=== Begin Enclosure ===

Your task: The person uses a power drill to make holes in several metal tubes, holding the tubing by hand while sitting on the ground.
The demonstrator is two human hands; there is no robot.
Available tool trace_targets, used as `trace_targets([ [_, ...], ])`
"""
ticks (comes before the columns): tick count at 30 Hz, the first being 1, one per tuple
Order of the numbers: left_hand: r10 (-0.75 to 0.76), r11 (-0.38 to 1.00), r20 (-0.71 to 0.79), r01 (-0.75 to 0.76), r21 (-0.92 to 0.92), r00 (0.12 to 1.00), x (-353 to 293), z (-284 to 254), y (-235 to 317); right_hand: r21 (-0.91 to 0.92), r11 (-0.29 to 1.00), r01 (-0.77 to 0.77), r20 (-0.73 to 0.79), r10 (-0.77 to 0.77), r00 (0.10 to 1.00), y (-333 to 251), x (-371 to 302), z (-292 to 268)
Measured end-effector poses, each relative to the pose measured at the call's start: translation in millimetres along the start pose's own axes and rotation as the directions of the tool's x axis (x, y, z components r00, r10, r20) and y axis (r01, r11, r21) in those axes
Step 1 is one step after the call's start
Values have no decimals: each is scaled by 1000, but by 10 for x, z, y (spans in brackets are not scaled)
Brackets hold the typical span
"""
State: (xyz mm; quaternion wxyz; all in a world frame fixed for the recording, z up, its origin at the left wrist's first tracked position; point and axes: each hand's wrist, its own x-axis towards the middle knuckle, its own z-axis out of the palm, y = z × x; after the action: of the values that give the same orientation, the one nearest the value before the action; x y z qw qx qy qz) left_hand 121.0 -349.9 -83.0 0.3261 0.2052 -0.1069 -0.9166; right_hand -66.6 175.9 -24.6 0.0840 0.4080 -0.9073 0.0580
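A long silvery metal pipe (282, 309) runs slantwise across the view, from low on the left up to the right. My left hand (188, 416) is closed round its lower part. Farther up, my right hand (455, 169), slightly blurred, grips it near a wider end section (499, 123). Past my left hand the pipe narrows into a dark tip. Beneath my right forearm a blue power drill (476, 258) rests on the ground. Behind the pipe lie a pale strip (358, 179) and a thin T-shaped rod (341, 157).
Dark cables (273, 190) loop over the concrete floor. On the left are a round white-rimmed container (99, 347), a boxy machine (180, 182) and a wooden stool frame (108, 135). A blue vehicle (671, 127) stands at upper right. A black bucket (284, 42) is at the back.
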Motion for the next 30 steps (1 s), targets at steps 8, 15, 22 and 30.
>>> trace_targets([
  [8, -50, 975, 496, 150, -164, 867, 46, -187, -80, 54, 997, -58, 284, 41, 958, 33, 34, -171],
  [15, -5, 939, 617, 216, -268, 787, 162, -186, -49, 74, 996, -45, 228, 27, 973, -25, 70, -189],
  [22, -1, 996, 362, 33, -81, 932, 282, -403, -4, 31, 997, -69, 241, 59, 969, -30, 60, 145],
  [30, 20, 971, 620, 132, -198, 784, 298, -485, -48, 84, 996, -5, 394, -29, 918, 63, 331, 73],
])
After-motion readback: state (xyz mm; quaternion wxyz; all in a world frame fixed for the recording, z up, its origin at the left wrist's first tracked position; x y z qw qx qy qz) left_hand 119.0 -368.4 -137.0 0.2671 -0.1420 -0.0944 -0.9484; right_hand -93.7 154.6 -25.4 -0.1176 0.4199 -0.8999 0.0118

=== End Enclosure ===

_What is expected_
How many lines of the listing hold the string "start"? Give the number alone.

_Answer for the task_
2